All of the data below should be set down again verbatim, without any images.

#### EXERCISE DATA
• • • • • • •

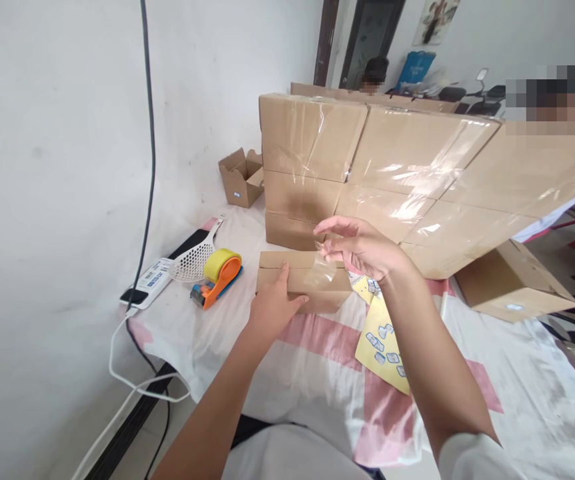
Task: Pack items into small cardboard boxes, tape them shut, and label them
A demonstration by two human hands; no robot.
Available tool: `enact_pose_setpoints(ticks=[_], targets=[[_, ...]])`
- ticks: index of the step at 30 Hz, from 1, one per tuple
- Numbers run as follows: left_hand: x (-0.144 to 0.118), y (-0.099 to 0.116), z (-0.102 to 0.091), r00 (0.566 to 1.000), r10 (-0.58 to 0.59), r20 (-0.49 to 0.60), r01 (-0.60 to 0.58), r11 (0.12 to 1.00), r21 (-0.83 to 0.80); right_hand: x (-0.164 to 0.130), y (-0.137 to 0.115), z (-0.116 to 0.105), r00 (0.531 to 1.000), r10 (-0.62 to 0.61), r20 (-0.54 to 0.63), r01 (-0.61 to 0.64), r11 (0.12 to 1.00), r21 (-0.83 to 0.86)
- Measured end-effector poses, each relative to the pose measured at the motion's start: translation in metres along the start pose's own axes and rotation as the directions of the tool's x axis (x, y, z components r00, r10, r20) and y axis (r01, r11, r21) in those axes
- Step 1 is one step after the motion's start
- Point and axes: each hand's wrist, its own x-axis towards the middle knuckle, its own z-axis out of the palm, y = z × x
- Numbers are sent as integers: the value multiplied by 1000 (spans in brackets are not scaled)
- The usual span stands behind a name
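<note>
A small closed cardboard box lies in front of me on the table. My left hand rests on its left part, index finger stretched over the top and thumb along the front edge. My right hand is just above the box's right part. Thumb and index finger pinch a short strip of clear tape, which hangs down over the box top. Whether the strip's lower end touches the cardboard, I cannot tell. Left of the box sits an orange tape dispenser with a yellow roll.
Tape-wrapped cardboard boxes form a tall stack behind. Open boxes stand on both sides. A white perforated scoop and power strip lie left; yellow sticker sheets lie right. A black cable hangs along the wall. Other people are beyond.
</note>
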Motion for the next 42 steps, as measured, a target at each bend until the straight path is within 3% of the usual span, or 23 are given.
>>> enact_pose_setpoints(ticks=[5, 8, 11, 18, 24, 31, 34, 39, 42], targets=[[2, -4, 1, 999, 18, 28, -17, 999, -32, 33, 37, -5, 993, 117, -26, -119, 990, -76], [1, -7, 1, 999, 36, 29, -35, 998, -49, 51, 58, -4, 985, 117, -130, -138, 977, -165], [-1, -8, 1, 998, 45, 36, -43, 997, -60, 61, 68, -4, 981, 115, -158, -148, 967, -209], [1, -8, 4, 1000, 28, 14, -28, 1000, -15, 72, 77, -5, 992, 11, -126, -55, 933, -356], [2, -9, 7, 1000, 22, 5, -22, 1000, 4, 74, 84, -8, 996, -55, -69, 8, 837, -548], [-3, -11, 33, 988, 155, 3, -155, 982, 108, 78, 89, -11, 988, -141, -63, 67, 759, -648], [-6, -13, 42, 989, 145, -10, -142, 981, 133, 79, 89, -9, 985, -167, -52, 86, 722, -686], [-9, -15, 43, 990, 140, 2, -139, 984, 108, 71, 85, -4, 960, -261, 98, 239, 587, -774], [-7, -14, 43, 990, 144, -10, -142, 982, 122, 65, 87, -1, 958, -251, 139, 248, 483, -840]])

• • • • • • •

#### WRITTEN ANSWER
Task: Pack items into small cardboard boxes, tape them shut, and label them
A demonstration by two human hands; no robot.
Available tool: `enact_pose_setpoints(ticks=[_], targets=[[_, ...]])`
- ticks: index of the step at 30 Hz, from 1, one per tuple
- Numbers run as follows: left_hand: x (-0.144 to 0.118), y (-0.099 to 0.116), z (-0.102 to 0.091), r00 (0.566 to 1.000), r10 (-0.58 to 0.59), r20 (-0.49 to 0.60), r01 (-0.60 to 0.58), r11 (0.12 to 1.00), r21 (-0.83 to 0.80); right_hand: x (-0.164 to 0.130), y (-0.137 to 0.115), z (-0.116 to 0.105), r00 (0.531 to 1.000), r10 (-0.62 to 0.61), r20 (-0.54 to 0.63), r01 (-0.61 to 0.64), r11 (0.12 to 1.00), r21 (-0.83 to 0.86)
- Measured end-effector poses, each relative to the pose measured at the motion's start: translation in metres along the start pose's own axes and rotation as the directions of the tool's x axis (x, y, z components r00, r10, r20) and y axis (r01, r11, r21) in those axes
- Step 1 is one step after the motion's start
- Point and axes: each hand's wrist, its own x-axis towards the middle knuckle, its own z-axis out of the palm, y = z × x
- Numbers are sent as integers: the value multiplied by 1000 (spans in brackets are not scaled)
- The usual span stands behind a name
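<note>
A small closed cardboard box lies in front of me on the table. My left hand rests on its left part, index finger stretched over the top and thumb along the front edge. My right hand is just above the box's right part. Thumb and index finger pinch a short strip of clear tape, which hangs down over the box top. Whether the strip's lower end touches the cardboard, I cannot tell. Left of the box sits an orange tape dispenser with a yellow roll.
Tape-wrapped cardboard boxes form a tall stack behind. Open boxes stand on both sides. A white perforated scoop and power strip lie left; yellow sticker sheets lie right. A black cable hangs along the wall. Other people are beyond.
</note>
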Motion for the next 42 steps, as measured, a target at each bend until the straight path is within 3% of the usual span, or 23 are given.
>>> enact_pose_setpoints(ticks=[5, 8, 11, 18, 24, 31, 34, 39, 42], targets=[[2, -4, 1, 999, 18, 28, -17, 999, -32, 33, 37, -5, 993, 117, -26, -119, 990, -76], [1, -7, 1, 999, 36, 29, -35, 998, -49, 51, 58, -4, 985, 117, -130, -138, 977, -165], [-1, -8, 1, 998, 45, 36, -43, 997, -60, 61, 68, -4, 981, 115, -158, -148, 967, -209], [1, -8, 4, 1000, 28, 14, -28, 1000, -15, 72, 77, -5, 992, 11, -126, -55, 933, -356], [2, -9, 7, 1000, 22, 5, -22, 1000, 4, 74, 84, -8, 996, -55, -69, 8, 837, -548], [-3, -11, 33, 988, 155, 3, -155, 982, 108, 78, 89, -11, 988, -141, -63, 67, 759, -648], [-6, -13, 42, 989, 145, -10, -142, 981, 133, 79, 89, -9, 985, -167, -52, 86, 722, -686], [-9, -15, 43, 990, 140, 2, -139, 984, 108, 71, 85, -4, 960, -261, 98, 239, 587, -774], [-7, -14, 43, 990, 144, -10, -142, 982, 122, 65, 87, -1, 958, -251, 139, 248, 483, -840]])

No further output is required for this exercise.